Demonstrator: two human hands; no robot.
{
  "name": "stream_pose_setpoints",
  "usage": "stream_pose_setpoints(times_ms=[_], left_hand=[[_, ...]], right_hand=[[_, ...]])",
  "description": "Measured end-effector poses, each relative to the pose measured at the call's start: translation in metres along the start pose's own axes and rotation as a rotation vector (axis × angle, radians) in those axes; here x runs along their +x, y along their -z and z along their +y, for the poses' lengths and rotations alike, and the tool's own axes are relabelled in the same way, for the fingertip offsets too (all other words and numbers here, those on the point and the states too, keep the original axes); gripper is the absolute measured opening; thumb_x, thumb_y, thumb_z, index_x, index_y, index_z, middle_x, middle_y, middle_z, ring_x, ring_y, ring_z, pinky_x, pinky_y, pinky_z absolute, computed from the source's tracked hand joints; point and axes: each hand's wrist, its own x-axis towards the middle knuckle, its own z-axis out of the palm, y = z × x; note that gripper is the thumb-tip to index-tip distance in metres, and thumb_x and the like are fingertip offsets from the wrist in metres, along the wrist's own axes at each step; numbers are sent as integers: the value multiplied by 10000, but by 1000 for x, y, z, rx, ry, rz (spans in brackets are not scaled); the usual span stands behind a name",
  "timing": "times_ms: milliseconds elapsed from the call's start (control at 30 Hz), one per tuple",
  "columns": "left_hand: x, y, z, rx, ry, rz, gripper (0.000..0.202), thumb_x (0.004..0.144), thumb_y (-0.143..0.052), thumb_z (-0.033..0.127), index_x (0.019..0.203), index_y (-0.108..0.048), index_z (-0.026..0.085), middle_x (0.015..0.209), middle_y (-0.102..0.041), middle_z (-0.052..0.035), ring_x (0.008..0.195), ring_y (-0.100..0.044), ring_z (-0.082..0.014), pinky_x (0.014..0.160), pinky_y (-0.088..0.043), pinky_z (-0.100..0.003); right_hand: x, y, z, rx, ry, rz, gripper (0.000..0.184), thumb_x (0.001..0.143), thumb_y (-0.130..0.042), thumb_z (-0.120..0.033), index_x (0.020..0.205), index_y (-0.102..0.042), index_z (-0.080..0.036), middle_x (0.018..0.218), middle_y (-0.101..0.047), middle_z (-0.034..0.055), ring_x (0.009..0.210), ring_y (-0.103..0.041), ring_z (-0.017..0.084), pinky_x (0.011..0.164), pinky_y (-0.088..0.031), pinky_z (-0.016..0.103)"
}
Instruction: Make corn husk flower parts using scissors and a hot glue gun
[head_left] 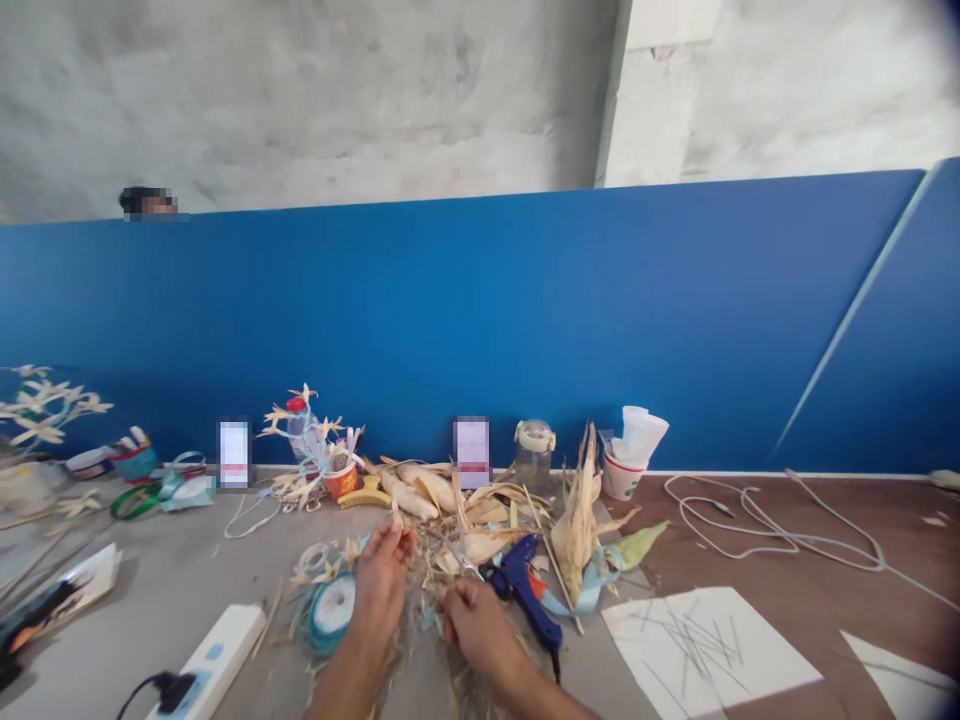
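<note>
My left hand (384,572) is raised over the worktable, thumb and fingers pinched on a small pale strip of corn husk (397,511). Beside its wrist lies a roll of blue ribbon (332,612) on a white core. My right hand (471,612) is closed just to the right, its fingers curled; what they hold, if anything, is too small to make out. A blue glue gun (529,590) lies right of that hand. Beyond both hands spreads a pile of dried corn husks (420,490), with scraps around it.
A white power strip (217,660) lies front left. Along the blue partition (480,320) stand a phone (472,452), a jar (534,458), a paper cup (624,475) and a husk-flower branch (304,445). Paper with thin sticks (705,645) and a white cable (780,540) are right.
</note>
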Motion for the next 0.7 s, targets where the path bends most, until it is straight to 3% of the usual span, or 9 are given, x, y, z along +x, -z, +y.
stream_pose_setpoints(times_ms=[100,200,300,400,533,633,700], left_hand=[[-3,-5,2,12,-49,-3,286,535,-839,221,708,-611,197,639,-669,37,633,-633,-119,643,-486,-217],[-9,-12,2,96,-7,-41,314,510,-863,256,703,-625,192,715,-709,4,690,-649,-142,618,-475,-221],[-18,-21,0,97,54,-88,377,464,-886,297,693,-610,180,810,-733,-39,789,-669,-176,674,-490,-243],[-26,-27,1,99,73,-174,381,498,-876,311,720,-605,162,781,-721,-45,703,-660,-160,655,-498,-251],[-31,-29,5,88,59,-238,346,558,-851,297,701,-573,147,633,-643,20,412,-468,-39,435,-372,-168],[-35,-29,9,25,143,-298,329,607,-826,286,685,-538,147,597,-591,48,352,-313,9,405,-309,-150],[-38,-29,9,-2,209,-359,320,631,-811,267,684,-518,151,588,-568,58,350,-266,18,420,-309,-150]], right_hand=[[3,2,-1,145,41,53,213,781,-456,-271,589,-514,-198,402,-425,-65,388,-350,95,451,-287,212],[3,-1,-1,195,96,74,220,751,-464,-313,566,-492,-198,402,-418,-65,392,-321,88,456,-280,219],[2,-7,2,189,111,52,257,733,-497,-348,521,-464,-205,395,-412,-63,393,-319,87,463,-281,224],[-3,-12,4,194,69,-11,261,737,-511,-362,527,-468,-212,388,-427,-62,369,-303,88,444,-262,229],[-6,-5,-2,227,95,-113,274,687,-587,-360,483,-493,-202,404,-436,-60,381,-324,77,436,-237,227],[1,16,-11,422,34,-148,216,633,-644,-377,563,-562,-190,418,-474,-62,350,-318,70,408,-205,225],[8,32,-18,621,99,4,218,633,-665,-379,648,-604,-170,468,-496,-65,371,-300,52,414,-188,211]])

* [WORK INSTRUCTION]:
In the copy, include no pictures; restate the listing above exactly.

* [ANSWER TO THE PROBLEM]:
Demonstrator: two human hands; no robot.
{
  "name": "stream_pose_setpoints",
  "usage": "stream_pose_setpoints(times_ms=[_], left_hand=[[_, ...]], right_hand=[[_, ...]])",
  "description": "Measured end-effector poses, each relative to the pose measured at the call's start: translation in metres along the start pose's own axes and rotation as a rotation vector (axis × angle, radians) in those axes; here x runs along their +x, y along their -z and z along their +y, for the poses' lengths and rotations alike, and the tool's own axes are relabelled in the same way, for the fingertip offsets too (all other words and numbers here, those on the point and the states too, keep the original axes); gripper is the absolute measured opening; thumb_x, thumb_y, thumb_z, index_x, index_y, index_z, middle_x, middle_y, middle_z, ring_x, ring_y, ring_z, pinky_x, pinky_y, pinky_z absolute, computed from the source's tracked hand joints; point and axes: each hand's wrist, its own x-axis towards the middle knuckle, its own z-axis out of the palm, y = z × x; note that gripper is the thumb-tip to index-tip distance in metres, and thumb_x and the like are fingertip offsets from the wrist in metres, along the wrist's own axes at each step; numbers are sent as integers: the value multiplied by 10000, but by 1000 for x, y, z, rx, ry, rz (spans in brackets are not scaled); the usual span stands behind a name",
  "timing": "times_ms: milliseconds elapsed from the call's start (control at 30 Hz), one per tuple",
  "columns": "left_hand: x, y, z, rx, ry, rz, gripper (0.000..0.202), thumb_x (0.004..0.144), thumb_y (-0.143..0.052), thumb_z (-0.033..0.127), index_x (0.019..0.203), index_y (-0.108..0.048), index_z (-0.026..0.085), middle_x (0.015..0.209), middle_y (-0.102..0.041), middle_z (-0.052..0.035), ring_x (0.008..0.195), ring_y (-0.100..0.044), ring_z (-0.082..0.014), pinky_x (0.014..0.160), pinky_y (-0.088..0.043), pinky_z (-0.100..0.003); right_hand: x, y, z, rx, ry, rz, gripper (0.000..0.184), thumb_x (0.001..0.143), thumb_y (-0.130..0.042), thumb_z (-0.120..0.033), index_x (0.020..0.205), index_y (-0.102..0.042), index_z (-0.080..0.036), middle_x (0.018..0.218), middle_y (-0.101..0.047), middle_z (-0.034..0.055), ring_x (0.009..0.210), ring_y (-0.103..0.041), ring_z (-0.017..0.084), pinky_x (0.011..0.164), pinky_y (-0.088..0.031), pinky_z (-0.016..0.103)"
}
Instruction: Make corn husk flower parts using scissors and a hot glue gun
[head_left] 
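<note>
My left hand (384,572) is raised over the worktable, thumb and fingers pinched on a small pale strip of corn husk (397,511). Beside its wrist lies a roll of blue ribbon (332,612) on a white core. My right hand (471,612) is closed just to the right, its fingers curled; what they hold, if anything, is too small to make out. A blue glue gun (529,590) lies right of that hand. Beyond both hands spreads a pile of dried corn husks (420,490), with scraps around it.
A white power strip (217,660) lies front left. Along the blue partition (480,320) stand a phone (472,452), a jar (534,458), a paper cup (624,475) and a husk-flower branch (304,445). Paper with thin sticks (705,645) and a white cable (780,540) are right.
</note>
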Motion for the next 0.7 s, targets where the path bends most, until it is straight to 3% of the usual span, or 9 are given, x, y, z along +x, -z, +y.
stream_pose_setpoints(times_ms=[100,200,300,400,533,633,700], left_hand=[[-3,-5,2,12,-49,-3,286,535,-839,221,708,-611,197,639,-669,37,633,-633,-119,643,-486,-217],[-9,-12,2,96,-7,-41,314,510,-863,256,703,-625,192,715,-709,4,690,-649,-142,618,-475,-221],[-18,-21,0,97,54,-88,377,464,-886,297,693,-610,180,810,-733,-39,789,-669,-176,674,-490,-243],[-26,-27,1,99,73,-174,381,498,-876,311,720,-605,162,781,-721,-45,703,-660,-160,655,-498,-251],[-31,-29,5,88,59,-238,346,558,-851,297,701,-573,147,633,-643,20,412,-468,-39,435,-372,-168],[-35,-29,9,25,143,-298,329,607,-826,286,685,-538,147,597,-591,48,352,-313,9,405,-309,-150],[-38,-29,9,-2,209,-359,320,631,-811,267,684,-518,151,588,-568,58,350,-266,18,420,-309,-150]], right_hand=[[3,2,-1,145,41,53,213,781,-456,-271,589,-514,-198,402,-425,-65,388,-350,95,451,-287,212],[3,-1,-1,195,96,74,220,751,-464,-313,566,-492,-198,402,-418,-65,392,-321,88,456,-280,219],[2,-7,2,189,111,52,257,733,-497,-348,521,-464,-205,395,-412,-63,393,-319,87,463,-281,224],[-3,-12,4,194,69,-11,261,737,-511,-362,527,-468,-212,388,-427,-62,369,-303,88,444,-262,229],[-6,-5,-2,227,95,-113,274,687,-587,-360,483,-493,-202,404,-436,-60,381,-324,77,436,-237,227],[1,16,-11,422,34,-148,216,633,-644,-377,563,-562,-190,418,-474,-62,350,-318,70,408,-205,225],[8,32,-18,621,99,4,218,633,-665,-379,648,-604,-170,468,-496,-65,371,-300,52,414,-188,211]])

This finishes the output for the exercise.